## Your assignment:
Send back all the data below, exactly as given.

## Record extracts:
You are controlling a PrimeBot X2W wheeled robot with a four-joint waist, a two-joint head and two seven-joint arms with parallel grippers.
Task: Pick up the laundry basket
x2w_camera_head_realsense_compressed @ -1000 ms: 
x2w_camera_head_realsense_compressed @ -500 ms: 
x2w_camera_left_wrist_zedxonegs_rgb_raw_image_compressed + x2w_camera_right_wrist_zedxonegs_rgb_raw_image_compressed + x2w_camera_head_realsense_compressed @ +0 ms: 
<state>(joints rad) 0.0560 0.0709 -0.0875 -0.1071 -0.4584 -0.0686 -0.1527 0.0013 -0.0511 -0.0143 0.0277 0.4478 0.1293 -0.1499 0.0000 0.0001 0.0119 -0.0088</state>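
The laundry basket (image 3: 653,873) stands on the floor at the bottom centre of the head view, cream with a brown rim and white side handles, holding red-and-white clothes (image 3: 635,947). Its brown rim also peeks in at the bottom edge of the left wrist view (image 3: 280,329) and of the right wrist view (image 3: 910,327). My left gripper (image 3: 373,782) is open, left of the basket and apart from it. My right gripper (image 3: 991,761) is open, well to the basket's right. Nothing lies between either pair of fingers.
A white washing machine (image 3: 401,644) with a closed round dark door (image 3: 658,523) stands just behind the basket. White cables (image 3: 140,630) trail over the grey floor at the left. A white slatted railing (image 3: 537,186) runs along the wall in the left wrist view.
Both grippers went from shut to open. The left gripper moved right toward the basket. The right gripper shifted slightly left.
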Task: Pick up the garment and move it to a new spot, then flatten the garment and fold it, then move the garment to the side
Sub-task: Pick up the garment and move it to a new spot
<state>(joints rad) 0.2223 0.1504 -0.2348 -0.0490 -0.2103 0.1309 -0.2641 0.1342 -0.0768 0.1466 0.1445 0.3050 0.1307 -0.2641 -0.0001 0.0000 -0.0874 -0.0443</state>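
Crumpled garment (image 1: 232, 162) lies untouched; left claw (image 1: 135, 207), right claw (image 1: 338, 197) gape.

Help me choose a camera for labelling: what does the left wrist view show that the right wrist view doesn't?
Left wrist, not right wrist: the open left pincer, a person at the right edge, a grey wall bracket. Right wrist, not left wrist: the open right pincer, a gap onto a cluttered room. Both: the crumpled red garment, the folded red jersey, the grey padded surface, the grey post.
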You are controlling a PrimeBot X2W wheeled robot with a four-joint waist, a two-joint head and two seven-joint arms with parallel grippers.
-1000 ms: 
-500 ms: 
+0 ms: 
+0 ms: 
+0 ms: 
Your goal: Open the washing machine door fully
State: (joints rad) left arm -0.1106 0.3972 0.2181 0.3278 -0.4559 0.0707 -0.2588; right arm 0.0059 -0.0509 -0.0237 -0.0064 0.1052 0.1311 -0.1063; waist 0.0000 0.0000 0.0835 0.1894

## Response area:
You are controlling a PrimeBot X2W wheeled robot with a four-joint waist, a two-joint head and two seven-joint arms with parallel grippers.
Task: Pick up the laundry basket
x2w_camera_head_realsense_compressed @ -1000 ms: 
x2w_camera_head_realsense_compressed @ -500 ms: 
x2w_camera_left_wrist_zedxonegs_rgb_raw_image_compressed + x2w_camera_right_wrist_zedxonegs_rgb_raw_image_compressed + x2w_camera_head_realsense_compressed @ +0 ms: 
<state>(joints rad) 0.0560 0.0709 -0.0875 -0.1071 -0.4584 -0.0686 -0.1527 0.0013 -0.0511 -0.0143 0.0277 0.4478 0.1293 -0.1499 0.0000 0.0001 0.0119 -0.0088</state>
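The laundry basket (image 3: 653,873) stands on the floor at the bottom centre of the head view, cream with a brown rim and white side handles, holding red-and-white clothes (image 3: 635,947). Its brown rim also peeks in at the bottom edge of the left wrist view (image 3: 280,329) and of the right wrist view (image 3: 910,327). My left gripper (image 3: 373,782) is open, left of the basket and apart from it. My right gripper (image 3: 991,761) is open, well to the basket's right. Nothing lies between either pair of fingers.
A white washing machine (image 3: 401,644) with a closed round dark door (image 3: 658,523) stands just behind the basket. White cables (image 3: 140,630) trail over the grey floor at the left. A white slatted railing (image 3: 537,186) runs along the wall in the left wrist view.
Both grippers went from shut to open. The left gripper moved right toward the basket. The right gripper shifted slightly left.
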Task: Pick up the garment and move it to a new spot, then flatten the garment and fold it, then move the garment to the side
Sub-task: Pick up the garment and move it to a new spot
<state>(joints rad) 0.2223 0.1504 -0.2348 -0.0490 -0.2103 0.1309 -0.2641 0.1342 -0.0768 0.1466 0.1445 0.3050 0.1307 -0.2641 -0.0001 0.0000 -0.0874 -0.0443</state>
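Crumpled garment (image 1: 232, 162) lies untouched; left claw (image 1: 135, 207), right claw (image 1: 338, 197) gape.

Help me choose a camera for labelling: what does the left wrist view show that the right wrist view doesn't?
Left wrist, not right wrist: the open left pincer, a person at the right edge, a grey wall bracket. Right wrist, not left wrist: the open right pincer, a gap onto a cluttered room. Both: the crumpled red garment, the folded red jersey, the grey padded surface, the grey post.
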You are controlling a PrimeBot X2W wheeled robot with a four-joint waist, a two-joint head and two seven-joint arms with parallel grippers.
-1000 ms: 
-500 ms: 
+0 ms: 
+0 ms: 
+0 ms: 
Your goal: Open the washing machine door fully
State: (joints rad) left arm -0.1106 0.3972 0.2181 0.3278 -0.4559 0.0707 -0.2588; right arm 0.0059 -0.0509 -0.0237 -0.0064 0.1052 0.1311 -0.1063; waist 0.0000 0.0000 0.0835 0.1894

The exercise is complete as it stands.